**Description of the task**
Print all of the data exactly, with no line missing.

**Source data**
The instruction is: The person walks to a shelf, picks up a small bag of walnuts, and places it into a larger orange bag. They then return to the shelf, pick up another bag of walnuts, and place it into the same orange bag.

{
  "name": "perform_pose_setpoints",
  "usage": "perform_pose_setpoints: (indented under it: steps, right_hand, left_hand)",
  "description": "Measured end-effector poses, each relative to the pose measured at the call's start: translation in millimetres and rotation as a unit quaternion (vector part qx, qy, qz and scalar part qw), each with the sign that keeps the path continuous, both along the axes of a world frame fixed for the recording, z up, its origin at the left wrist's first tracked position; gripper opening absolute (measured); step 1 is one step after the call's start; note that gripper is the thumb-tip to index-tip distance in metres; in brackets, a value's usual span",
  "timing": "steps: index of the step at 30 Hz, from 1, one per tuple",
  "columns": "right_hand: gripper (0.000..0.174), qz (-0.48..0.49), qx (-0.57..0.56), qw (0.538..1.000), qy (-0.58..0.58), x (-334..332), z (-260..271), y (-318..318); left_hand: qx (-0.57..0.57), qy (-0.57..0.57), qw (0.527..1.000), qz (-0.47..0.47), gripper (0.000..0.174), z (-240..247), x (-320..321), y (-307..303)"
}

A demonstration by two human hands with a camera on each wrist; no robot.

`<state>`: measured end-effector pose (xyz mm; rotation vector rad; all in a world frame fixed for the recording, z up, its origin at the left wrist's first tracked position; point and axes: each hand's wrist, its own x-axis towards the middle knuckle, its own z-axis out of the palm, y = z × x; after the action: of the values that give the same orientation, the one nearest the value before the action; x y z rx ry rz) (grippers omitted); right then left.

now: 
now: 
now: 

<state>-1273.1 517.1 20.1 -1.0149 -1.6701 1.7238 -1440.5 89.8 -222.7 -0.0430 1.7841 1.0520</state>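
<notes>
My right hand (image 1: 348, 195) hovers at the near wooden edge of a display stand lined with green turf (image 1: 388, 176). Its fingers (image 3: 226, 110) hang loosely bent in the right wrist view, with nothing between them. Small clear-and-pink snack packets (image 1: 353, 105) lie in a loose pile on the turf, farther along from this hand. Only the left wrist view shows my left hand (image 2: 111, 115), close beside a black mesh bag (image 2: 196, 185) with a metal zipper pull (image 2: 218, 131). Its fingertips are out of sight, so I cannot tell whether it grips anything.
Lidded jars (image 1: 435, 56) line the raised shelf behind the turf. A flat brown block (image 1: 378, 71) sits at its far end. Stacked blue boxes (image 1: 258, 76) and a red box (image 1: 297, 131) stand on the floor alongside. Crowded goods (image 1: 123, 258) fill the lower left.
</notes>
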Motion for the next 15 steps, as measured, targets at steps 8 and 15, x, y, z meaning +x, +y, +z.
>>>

**Answer to this task**
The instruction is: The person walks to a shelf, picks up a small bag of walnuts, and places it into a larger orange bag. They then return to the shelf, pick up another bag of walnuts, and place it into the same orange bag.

{
  "name": "perform_pose_setpoints",
  "usage": "perform_pose_setpoints: (indented under it: steps, right_hand, left_hand)",
  "description": "Measured end-effector poses, each relative to the pose measured at the call's start: translation in millimetres and rotation as a unit quaternion (vector part qx, qy, qz and scalar part qw), each with the sign that keeps the path continuous, both along the axes of a world frame fixed for the recording, z up, its origin at the left wrist's first tracked position; gripper opening absolute (measured); step 1 is one step after the call's start; note that gripper is the thumb-tip to index-tip distance in metres; in brackets, a value's usual span",
  "timing": "steps: index of the step at 30 Hz, from 1, one per tuple",
  "columns": "right_hand: gripper (0.000..0.174), qz (-0.48..0.49), qx (-0.57..0.56), qw (0.538..1.000), qy (-0.58..0.58), x (-334..332), z (-260..271), y (-318..318); left_hand: qx (-0.57..0.57), qy (-0.57..0.57), qw (0.527..1.000), qz (-0.47..0.47), gripper (0.000..0.174), z (-240..247), x (-320..321), y (-307..303)"
}

A demonstration by two human hands with a camera on each wrist; no robot.

`<state>`: measured end-effector pose (xyz mm; rotation vector rad; all in a world frame fixed for the recording, z up, its origin at the left wrist's first tracked position; point and axes: each hand's wrist, its own x-axis towards the middle knuckle, its own z-axis out of the palm, y = z × x; after the action: of the values that give the same orientation, the one nearest the value before the action; x y z rx ry rz) (grippers omitted); right then left.

now: 
now: 
now: 

<state>-1273.1 517.1 20.1 -1.0149 -1.6701 1.7238 -1440.5 89.8 -222.7 -0.0430 1.7841 1.0520</state>
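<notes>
My right hand (image 1: 348, 195) hovers at the near wooden edge of a display stand lined with green turf (image 1: 388, 176). Its fingers (image 3: 226, 110) hang loosely bent in the right wrist view, with nothing between them. Small clear-and-pink snack packets (image 1: 353, 105) lie in a loose pile on the turf, farther along from this hand. Only the left wrist view shows my left hand (image 2: 111, 115), close beside a black mesh bag (image 2: 196, 185) with a metal zipper pull (image 2: 218, 131). Its fingertips are out of sight, so I cannot tell whether it grips anything.
Lidded jars (image 1: 435, 56) line the raised shelf behind the turf. A flat brown block (image 1: 378, 71) sits at its far end. Stacked blue boxes (image 1: 258, 76) and a red box (image 1: 297, 131) stand on the floor alongside. Crowded goods (image 1: 123, 258) fill the lower left.
</notes>
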Motion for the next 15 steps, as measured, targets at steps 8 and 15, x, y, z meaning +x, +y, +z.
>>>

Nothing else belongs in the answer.